_Your task_:
Exactly reproduce the lines from the top of the entries below through the line containing "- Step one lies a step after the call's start", with both ends included.

_Exercise input_:

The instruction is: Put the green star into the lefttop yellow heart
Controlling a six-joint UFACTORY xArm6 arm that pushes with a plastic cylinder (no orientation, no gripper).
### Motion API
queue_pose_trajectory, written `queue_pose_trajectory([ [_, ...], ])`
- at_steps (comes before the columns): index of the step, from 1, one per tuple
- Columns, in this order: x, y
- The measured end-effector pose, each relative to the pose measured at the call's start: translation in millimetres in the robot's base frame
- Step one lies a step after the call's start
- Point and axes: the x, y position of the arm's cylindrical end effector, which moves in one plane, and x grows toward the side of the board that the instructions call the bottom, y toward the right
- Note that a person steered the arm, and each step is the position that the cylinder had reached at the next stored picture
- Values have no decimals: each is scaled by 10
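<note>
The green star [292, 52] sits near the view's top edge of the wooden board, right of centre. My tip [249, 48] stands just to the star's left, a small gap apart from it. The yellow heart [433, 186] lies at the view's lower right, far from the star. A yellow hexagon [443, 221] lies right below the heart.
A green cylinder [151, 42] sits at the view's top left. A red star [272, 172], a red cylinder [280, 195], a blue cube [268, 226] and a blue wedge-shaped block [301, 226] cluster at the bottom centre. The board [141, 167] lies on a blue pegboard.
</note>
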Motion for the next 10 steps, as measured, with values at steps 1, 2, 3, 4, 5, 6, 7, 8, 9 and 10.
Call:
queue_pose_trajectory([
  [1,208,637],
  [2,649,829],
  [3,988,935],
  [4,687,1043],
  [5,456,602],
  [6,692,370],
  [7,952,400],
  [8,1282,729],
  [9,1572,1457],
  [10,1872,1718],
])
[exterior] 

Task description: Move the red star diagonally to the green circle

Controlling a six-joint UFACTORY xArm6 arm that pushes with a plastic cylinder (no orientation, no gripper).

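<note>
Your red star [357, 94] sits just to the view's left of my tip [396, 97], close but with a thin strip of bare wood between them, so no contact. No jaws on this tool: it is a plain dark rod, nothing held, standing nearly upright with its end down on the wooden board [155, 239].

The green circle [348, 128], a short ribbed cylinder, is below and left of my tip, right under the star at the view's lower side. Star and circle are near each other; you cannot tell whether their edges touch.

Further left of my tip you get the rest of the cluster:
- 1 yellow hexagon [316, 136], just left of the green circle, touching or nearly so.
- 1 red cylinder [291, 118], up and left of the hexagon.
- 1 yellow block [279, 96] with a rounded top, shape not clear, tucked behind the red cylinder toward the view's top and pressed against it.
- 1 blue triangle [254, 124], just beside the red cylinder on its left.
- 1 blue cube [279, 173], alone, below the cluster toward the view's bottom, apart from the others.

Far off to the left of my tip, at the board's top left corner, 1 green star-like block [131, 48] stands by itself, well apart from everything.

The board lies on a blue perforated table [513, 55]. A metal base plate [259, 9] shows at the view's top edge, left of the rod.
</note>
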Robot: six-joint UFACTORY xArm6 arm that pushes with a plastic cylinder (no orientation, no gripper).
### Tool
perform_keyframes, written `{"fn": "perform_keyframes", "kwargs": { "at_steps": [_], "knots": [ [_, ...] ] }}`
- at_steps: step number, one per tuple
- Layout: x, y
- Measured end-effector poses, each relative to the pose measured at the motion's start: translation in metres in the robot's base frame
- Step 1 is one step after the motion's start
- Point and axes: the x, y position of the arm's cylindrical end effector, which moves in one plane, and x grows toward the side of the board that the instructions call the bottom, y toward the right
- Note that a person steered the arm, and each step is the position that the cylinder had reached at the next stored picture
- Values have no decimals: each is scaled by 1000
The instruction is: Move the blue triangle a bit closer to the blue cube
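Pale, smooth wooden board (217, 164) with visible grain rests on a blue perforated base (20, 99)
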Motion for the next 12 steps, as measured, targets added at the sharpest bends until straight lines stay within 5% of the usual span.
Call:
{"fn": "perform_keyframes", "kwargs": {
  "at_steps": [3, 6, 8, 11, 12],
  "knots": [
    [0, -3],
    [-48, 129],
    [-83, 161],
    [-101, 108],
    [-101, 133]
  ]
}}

_Result of the exercise_:
The instruction is: Put the green star into the lefttop yellow heart
Controlling a six-joint UFACTORY xArm6 arm that pushes with a plastic cylinder (no orientation, no gripper).
### Motion API
queue_pose_trajectory, written `queue_pose_trajectory([ [_, ...], ])`
- at_steps (comes before the columns): index of the step, from 1, one per tuple
- Columns, in this order: x, y
- The measured end-effector pose, each relative to the pose measured at the call's start: translation in millimetres in the robot's base frame
- Step one lies a step after the call's start

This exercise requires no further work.